Studies investigating the development of I2 resistance demonstrate that acute and long-term use of molecular iodine does not cause any bacterial resistance. 

Medical device related infections pose a significant financial burden to healthcare services and threaten patient safety. However, they are often preventable. According to the CDC, the most commonly reported medical device related Healthcare Associated Infections (HAIs) involve central line-associated bloodstream infections (CLABSIs), ventilator-associated pneumonia (VAP), and catheter-associated urinary tract infections (CAUTIs). The microorganisms associated with these infections include biofilm-forming species of Gram-positive bacteria, Gram-negative bacteria and yeast. Despite the range of microbes implicated in medical device related infections, S. epidermidis and S. aureus are widely acknowledged as the main contributors. In addition, multi-drug resistant Gram-negative bacteria are becoming more widespread in both long-term and acute care facilities.

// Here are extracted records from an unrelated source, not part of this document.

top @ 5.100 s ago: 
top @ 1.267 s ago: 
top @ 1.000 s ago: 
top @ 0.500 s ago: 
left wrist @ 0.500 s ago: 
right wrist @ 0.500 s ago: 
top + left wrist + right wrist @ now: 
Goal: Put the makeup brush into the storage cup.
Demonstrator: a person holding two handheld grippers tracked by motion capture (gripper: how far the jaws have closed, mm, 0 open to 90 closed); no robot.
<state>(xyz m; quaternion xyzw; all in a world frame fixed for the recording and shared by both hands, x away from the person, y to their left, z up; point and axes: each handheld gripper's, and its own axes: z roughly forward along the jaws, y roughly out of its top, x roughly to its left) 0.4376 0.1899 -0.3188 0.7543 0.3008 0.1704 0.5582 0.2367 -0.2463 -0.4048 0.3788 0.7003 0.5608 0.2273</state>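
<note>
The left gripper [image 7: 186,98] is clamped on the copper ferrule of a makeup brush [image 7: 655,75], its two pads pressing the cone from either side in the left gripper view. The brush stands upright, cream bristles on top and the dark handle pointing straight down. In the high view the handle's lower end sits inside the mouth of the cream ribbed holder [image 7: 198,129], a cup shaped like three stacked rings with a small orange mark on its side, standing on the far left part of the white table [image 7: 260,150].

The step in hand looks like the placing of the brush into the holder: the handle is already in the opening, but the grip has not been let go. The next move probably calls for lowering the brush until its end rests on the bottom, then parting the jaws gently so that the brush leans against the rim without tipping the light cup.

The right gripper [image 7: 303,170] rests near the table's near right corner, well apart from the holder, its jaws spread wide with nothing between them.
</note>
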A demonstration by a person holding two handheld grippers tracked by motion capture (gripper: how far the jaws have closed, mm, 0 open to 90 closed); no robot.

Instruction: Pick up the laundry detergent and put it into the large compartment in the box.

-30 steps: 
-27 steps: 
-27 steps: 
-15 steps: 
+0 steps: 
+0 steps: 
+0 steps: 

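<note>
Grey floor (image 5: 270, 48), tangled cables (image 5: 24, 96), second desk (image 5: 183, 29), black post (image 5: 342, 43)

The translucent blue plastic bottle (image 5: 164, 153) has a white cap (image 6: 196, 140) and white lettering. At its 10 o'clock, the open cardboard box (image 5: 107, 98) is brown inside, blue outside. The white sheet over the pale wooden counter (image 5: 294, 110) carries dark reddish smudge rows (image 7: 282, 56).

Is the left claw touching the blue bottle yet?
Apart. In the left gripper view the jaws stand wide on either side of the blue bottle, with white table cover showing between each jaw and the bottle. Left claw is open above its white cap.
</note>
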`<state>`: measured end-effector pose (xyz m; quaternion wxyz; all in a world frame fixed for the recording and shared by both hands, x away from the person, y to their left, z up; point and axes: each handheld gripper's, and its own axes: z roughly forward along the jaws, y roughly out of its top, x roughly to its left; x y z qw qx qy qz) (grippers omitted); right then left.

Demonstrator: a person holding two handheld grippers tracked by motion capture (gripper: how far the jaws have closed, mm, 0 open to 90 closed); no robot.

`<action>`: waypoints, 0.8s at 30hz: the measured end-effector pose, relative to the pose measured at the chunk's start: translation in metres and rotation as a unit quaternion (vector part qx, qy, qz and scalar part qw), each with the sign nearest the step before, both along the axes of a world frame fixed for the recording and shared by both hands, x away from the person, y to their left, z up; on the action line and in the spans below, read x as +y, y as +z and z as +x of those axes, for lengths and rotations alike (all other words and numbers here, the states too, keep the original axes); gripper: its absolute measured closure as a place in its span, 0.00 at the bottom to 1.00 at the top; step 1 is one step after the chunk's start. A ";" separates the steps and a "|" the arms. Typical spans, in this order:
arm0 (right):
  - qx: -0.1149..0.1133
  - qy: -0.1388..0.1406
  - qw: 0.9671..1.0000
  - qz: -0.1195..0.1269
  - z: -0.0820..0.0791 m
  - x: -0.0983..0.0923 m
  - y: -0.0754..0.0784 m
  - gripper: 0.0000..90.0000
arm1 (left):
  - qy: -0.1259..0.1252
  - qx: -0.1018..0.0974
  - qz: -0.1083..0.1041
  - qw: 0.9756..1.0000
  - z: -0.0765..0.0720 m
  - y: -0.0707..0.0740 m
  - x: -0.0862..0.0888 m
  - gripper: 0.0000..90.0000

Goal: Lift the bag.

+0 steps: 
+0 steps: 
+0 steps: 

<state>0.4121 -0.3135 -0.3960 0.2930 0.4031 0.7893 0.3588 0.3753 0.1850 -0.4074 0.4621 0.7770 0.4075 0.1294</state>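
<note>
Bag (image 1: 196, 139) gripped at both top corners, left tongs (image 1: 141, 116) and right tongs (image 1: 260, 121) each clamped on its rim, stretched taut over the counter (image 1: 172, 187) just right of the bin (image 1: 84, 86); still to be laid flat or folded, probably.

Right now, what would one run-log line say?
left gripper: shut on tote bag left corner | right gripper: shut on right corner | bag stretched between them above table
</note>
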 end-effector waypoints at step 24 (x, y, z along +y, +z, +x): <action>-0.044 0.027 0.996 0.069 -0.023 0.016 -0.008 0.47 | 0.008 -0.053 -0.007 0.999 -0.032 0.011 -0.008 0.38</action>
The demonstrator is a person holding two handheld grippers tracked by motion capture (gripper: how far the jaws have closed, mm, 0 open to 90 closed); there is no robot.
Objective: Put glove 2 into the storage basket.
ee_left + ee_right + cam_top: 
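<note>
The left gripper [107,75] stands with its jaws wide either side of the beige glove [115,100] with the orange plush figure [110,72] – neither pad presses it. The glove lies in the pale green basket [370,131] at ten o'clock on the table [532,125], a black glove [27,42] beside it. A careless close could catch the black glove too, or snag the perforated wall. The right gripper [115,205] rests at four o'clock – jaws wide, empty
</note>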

The trait that makes these microbes successful at causing infections is their ability to form biofilms. Biofilms are communities of microorganisms that can attach to both biotic and abiotic surfaces. A major feature of biofilms is the production of extracellular polymeric substances (EPS), which protects the community of microorganisms from external threats from the human immune system and antimicrobials. Biofilm formation comprises several stages: reversible and irreversible attachment, colonization, maturation and dispersion. When a biofilm develops on living tissues or medical devices, it is possible for cells to detach, disseminated, and cause a systemic infection, especially if the host immune response is compromised.

Molecular iodine is a major disinfectant used for the prevention of HAIs. Studies investigating the development of I2 resistance demonstrate that acute and long-term use of molecular iodine does not cause any bacterial resistance. A study investigated the development of bacterial resistance during long-term daily use of disinfectants on catheter exit wounds of continuous ambulatory peritoneal dialysis (CAPD) patients. In contrast to the well known phenomenon of enhanced resistance under selection pressure of antibiotics, they found long-term use of PVP-1 did not enhance resistance in coagulase-negative Staphylococci (CNS) of CAPD patients. A curing experiment further demonstrated that the loss of antibiotic resistance determinants did not influence sensitivity to PVP-I. This proved that there was no evidence of plasmid encoded resistance against molecular iodine adjacent to the antibiotic resistance determinants included in the curing tests.